## Activity
Reproduce the listing below word for word and exclude any picture.

## Collected data
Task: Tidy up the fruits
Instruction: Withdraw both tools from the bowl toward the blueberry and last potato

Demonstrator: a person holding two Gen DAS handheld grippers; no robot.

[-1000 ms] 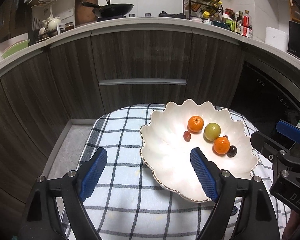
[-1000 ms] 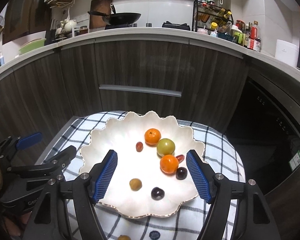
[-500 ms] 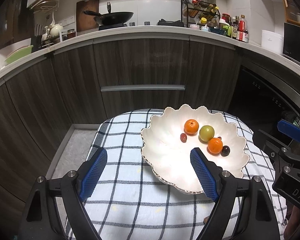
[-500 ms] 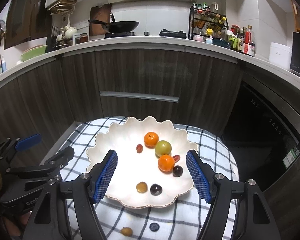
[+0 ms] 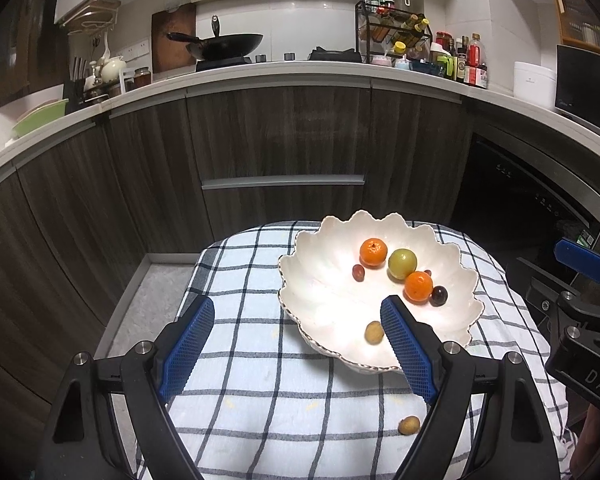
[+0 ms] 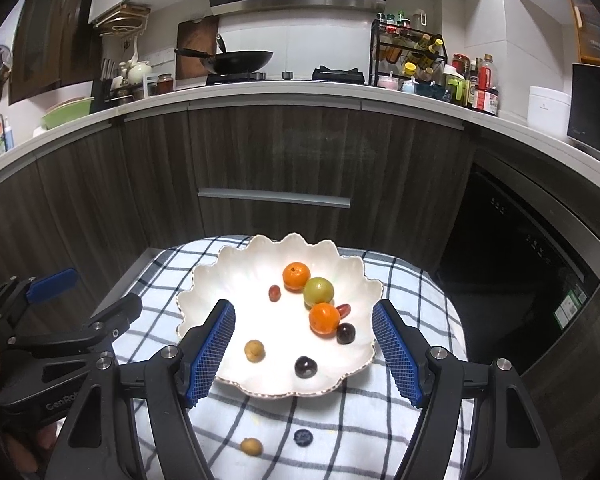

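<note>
Fruits lie mostly in a white scalloped dish (image 6: 204, 280) that sits on a blue-and-white checked cloth (image 6: 340, 420) covering the bench. In the right wrist view, two small oranges show: the far orange (image 6: 296, 276) and the near orange (image 6: 324, 318), with a green-yellow round fruit (image 6: 318, 291) touching both between them. A small red grape (image 6: 274, 293) lies apart to the left of the far orange, and another red one (image 6: 343, 310) peeks out just right of the near orange. A dark grape (image 6: 345, 333) rests against the near orange's lower right side, and a second dark grape (image 6: 305, 367) sits nearer the dish's front rim. A tan longan-like fruit (image 6: 254, 350) lies alone in the front left part of the dish.

Outside the dish, on the cloth in front of it, lie a second tan fruit (image 6: 251, 447) and, just to its right, a blueberry (image 6: 303, 437).

The right gripper (image 6: 304, 348) hangs above the dish's front half, its blue-padded jaws spread wide with nothing pinched between them. The left gripper (image 5: 298, 344) is over the cloth to the left of the dish, its jaws likewise spread and empty; its right finger overlaps the dish's front edge in the left wrist view. Each gripper shows at the edge of the other's view.

Behind the bench run dark wood cabinets (image 6: 276, 152) under a white countertop carrying a black wok (image 6: 242, 60) and a rack of bottles (image 6: 410, 54).
</note>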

## Output for this exercise
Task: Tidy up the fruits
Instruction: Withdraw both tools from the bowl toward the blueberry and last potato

Demonstrator: a person holding two Gen DAS handheld grippers; no robot.

[-1000 ms] 
[-1000 ms] 
[-500 ms] 
[-500 ms] 
[+0 ms] 
[+0 ms] 

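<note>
Fruits lie mostly in a white scalloped dish (image 6: 204, 280) that sits on a blue-and-white checked cloth (image 6: 340, 420) covering the bench. In the right wrist view, two small oranges show: the far orange (image 6: 296, 276) and the near orange (image 6: 324, 318), with a green-yellow round fruit (image 6: 318, 291) touching both between them. A small red grape (image 6: 274, 293) lies apart to the left of the far orange, and another red one (image 6: 343, 310) peeks out just right of the near orange. A dark grape (image 6: 345, 333) rests against the near orange's lower right side, and a second dark grape (image 6: 305, 367) sits nearer the dish's front rim. A tan longan-like fruit (image 6: 254, 350) lies alone in the front left part of the dish.

Outside the dish, on the cloth in front of it, lie a second tan fruit (image 6: 251, 447) and, just to its right, a blueberry (image 6: 303, 437).

The right gripper (image 6: 304, 348) hangs above the dish's front half, its blue-padded jaws spread wide with nothing pinched between them. The left gripper (image 5: 298, 344) is over the cloth to the left of the dish, its jaws likewise spread and empty; its right finger overlaps the dish's front edge in the left wrist view. Each gripper shows at the edge of the other's view.

Behind the bench run dark wood cabinets (image 6: 276, 152) under a white countertop carrying a black wok (image 6: 242, 60) and a rack of bottles (image 6: 410, 54).
</note>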

There is nothing further to this exercise.